見栄っ張り列車〜エリートじゃなくてもいいんだよ。〜
―ママ。僕ね、あの一番速い列車に乗りたい。
―いいよ。
チケットを苦労して手に入れた。手に入れるだけでもステイタスなチケット。
―ねえ、ママ。速すぎて景色が楽しめないよ。もっとゆっくりの列車がいい。
-駄目よ。今、降りてしまったらもう乗れないんだから。それに、乗りたいと言ったのはあなたでしょう?

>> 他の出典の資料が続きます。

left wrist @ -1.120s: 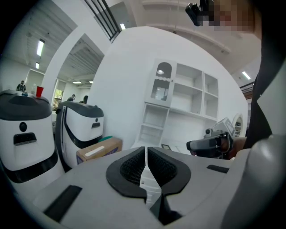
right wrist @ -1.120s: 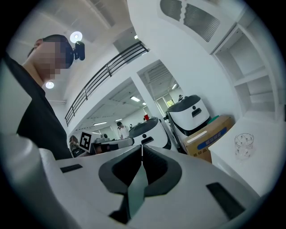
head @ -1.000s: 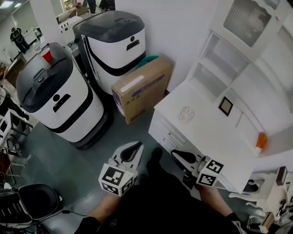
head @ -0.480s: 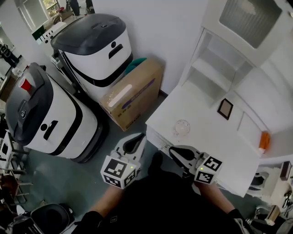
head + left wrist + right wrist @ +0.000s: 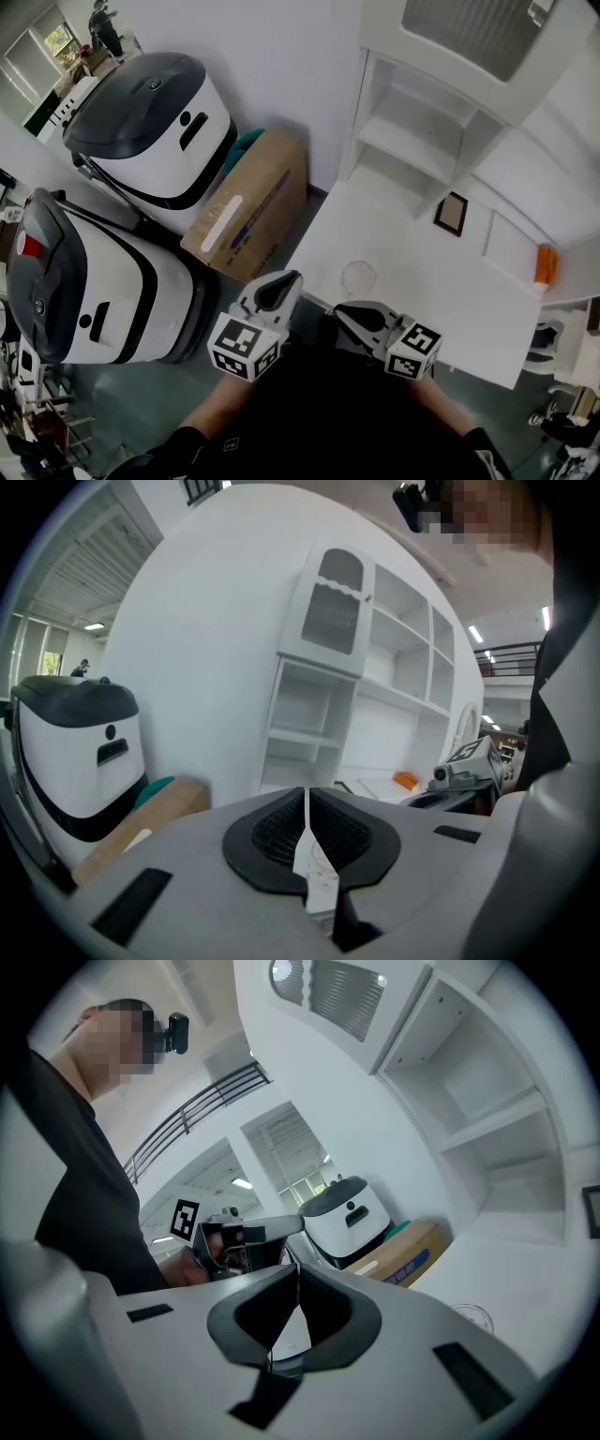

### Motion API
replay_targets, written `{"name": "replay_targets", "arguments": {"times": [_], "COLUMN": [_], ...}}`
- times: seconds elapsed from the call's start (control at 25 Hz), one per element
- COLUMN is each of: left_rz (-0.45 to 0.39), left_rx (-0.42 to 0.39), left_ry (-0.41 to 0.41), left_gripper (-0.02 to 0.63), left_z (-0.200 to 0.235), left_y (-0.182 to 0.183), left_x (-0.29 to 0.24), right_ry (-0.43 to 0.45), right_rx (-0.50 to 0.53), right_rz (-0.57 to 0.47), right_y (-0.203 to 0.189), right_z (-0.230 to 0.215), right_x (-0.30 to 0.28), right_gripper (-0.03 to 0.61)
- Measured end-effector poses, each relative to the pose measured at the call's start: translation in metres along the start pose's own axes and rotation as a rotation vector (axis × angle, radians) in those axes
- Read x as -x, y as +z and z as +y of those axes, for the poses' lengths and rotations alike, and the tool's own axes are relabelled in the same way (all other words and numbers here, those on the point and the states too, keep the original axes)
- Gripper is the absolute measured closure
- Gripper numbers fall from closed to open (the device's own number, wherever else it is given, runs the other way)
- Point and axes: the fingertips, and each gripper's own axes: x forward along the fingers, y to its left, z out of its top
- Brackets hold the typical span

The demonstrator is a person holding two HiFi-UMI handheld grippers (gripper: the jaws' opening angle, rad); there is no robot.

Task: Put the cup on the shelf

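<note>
While both grippers sit low in the middle of the head view, the left gripper (image 5: 278,286) has its jaws pressed together with nothing between them, and the right gripper (image 5: 352,314) is likewise closed and empty. The clear cup (image 5: 358,277) stands on the white desk (image 5: 422,272) near its front edge, just above the two grippers and touching neither. The shelf (image 5: 403,150) rises at the upper right of the frame, well apart from the cup.

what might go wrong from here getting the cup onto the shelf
1. Both the left gripper and right gripper are shut; reaching in like that could knock the clear cup, which sits near the front edge of the desk.
2. The small frame stands near the shelf and could be clipped.
</note>
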Motion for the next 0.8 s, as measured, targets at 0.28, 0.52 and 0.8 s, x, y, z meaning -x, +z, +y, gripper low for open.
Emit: {"name": "replay_targets", "arguments": {"times": [0.28,0.52,0.8], "left_rz": [0.061,0.091,0.138], "left_rx": [-0.042,-0.129,-0.159], "left_ry": [-0.150,-0.295,-0.416], "left_gripper": [0.586,0.586,0.586], "left_z": [0.025,0.049,0.057], "left_y": [0.002,0.008,-0.021], "left_x": [-0.026,-0.035,-0.051], "right_ry": [-0.177,-0.366,-0.560], "right_rx": [-0.056,-0.084,-0.115], "right_rz": [-0.073,-0.149,-0.172], "right_y": [0.005,0.010,-0.023], "right_z": [-0.026,-0.042,-0.060], "right_x": [-0.016,-0.029,-0.013], "right_gripper": [0.561,0.561,0.560]}}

車窓を向いたまま涙目になる息子の背中を見ながら私は首を振った。チケットを手に入れるだけでも大変だったのに、と。
-もうダメだ!
途中停車の隙に飛び降りてしまった息子を捕まえて列車に乗りなおした。
-やっぱりダメ!
また隙を見て飛び降りた。
そんなことを三回ほど繰り返したら、息子はホームからテコでも動かなくなってしまった。
過ぎ行く列車を何本見送っただろう。私たちよりもずっとずっと遅い列車に乗った人たちの顔がどんなに恨めしかっただろう。
-遅い列車でいいから乗っていきたい。
もうこの駅から動けまいとあきらめきっていたとき、息子が言った。
-もう無理しなくていいよ。
-慣れたら少し早いのにもまた乗ってみたい。
恐る恐る乗った列車には、いろんな親子がいた。
その中には息子を心配していた人たちもたくさんいた。
-少し早い列車に乗り換えるね。
仲良くなったみんなに手を振る息子と私を暖かく見送ってくれた。
-元気だった?
-会ってみたかったよ!
乗り換えた列車でも暖かい声が聞こえた。
ゆっくりの列車にいるみんなからの暖かいメッセージも心にしみた。
景色を楽しむ息子を見ると涙が出てきた。
チケットのことよりも息子の元気さのほうが大切だということがようやく見えてきた。
今更やっと見えてきた。
どうして気づいてやれなかったのか。
そして一番速い列車への憧れや見栄がやっと消えていたことに気づいた。
その気持ちが息子を苦しめていたことも。
そして自分のスピードを見つけつつある息子は、今とても輝いている。
あなたは、あなたのままでいていいんだよ。